2014. szeptember 7., vasárnap

What to eat?


That's an important question. And now that we know I still don't eat bat meat, the question is even more pressing: what DO I eat then?
Good news is, avocados grow here to the size of a smaller melon. Or a bigger grapefruit. Pineapple is at home here as well, and there are aubergines (eggplants), tomatos, bell peppers, cucumbers, and in the fruit department (avocado is not a fruit in my world) there are bananas, maracujas (passion fruit) and apples. Those are available on the local market, fresh, cheap.
In the store we can buy pasta, rice, lentils, chick peas, local cheese, sometimes foreign cheese, tuna, and then totally randomly sometimes spinach, other times cooking cream, oats, pesto, mustard.
I heard that there are two butchers, but I never visit them. I don't want to imagine what the frequent power cuts can do to the quality of cooling, and I don't want to risk. Controversially, I trust restaurants to know where to find reliable meat, so I sometimes eat it there.
So good news is that the veggie are fresh. I personally love ratatouille and aubergine, and could live for weeks on avocado.
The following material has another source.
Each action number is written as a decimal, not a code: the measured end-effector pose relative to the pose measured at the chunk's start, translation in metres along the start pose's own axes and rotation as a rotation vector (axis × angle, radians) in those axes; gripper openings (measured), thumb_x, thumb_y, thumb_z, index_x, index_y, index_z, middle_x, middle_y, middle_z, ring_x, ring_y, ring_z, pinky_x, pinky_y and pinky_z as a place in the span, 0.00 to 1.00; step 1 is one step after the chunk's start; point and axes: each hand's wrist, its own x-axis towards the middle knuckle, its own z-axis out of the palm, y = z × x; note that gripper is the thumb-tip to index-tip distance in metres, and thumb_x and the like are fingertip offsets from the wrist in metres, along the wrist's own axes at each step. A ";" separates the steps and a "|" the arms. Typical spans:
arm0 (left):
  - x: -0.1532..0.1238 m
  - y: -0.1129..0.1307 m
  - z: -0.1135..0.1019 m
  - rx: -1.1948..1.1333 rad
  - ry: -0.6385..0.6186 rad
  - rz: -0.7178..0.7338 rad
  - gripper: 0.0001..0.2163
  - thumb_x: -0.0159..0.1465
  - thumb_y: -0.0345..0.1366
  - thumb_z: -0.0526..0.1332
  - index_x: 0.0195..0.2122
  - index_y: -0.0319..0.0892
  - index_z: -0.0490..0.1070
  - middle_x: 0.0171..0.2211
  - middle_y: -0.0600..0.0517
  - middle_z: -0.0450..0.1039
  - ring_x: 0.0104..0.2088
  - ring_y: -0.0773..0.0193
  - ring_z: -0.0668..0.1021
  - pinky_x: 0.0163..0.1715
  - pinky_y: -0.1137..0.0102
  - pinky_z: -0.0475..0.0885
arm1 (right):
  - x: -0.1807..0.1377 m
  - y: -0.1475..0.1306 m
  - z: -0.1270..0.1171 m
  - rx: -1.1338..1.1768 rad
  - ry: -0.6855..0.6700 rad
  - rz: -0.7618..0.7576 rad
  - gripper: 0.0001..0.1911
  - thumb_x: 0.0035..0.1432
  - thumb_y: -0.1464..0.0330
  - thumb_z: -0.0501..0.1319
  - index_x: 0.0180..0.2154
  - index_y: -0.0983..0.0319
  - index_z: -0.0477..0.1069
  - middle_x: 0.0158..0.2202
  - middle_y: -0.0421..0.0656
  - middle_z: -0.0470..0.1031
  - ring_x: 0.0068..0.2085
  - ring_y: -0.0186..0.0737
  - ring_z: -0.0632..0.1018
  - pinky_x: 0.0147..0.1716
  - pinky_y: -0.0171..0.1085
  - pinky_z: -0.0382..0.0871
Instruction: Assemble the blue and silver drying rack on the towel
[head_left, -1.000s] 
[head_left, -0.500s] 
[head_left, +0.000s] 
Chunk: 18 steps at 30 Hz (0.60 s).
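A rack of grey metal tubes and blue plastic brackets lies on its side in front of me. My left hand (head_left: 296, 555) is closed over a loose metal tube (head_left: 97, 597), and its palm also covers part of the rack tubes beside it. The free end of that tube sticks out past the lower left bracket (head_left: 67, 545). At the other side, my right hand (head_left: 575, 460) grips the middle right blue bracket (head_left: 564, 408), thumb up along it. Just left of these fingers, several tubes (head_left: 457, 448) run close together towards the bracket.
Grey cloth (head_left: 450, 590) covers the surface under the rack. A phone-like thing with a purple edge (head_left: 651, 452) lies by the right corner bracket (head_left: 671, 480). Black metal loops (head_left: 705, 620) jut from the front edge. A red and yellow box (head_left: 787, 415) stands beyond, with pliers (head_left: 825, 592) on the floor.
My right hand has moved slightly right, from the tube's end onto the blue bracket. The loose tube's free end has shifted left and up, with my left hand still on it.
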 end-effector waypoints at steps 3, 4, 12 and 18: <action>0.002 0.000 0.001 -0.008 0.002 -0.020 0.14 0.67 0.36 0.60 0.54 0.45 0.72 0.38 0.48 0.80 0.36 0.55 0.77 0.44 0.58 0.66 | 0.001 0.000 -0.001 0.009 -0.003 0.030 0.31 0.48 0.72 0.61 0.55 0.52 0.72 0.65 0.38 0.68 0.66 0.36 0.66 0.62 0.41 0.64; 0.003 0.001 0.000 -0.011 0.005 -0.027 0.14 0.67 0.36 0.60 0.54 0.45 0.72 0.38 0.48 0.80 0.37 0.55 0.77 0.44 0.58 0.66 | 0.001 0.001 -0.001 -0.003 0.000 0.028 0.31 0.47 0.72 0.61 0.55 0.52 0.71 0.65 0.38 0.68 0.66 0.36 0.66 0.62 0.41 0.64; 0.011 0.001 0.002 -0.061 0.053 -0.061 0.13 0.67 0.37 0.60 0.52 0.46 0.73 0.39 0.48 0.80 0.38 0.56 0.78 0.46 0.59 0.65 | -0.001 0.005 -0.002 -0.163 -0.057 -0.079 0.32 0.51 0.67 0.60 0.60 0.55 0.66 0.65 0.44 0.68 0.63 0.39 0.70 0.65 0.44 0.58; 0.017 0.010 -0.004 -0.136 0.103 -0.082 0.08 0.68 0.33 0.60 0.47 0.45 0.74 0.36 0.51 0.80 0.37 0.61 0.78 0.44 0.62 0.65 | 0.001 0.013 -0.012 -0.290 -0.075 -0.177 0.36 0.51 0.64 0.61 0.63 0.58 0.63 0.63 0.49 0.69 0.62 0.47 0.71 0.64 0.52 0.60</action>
I would just get a tad bit bored.
And this is exactly what happens here: what we eat is rather good, it's just always the same. Most probably the cook at the canteen shops at the same market as everybody else, and as a result the canteen offers the same food as you can have at home. Except they peel and slice the pineapple, which is rather convenient.

Probably due to this not too diverse diet I always feel hungry, or at least I always dream about food. Which is strange, especially if I also tell you that for reasons yet to be discovered (either the climate, the water, or the canteen) I constantly feel like I've swallowed a balloon and it's all in my tummy now.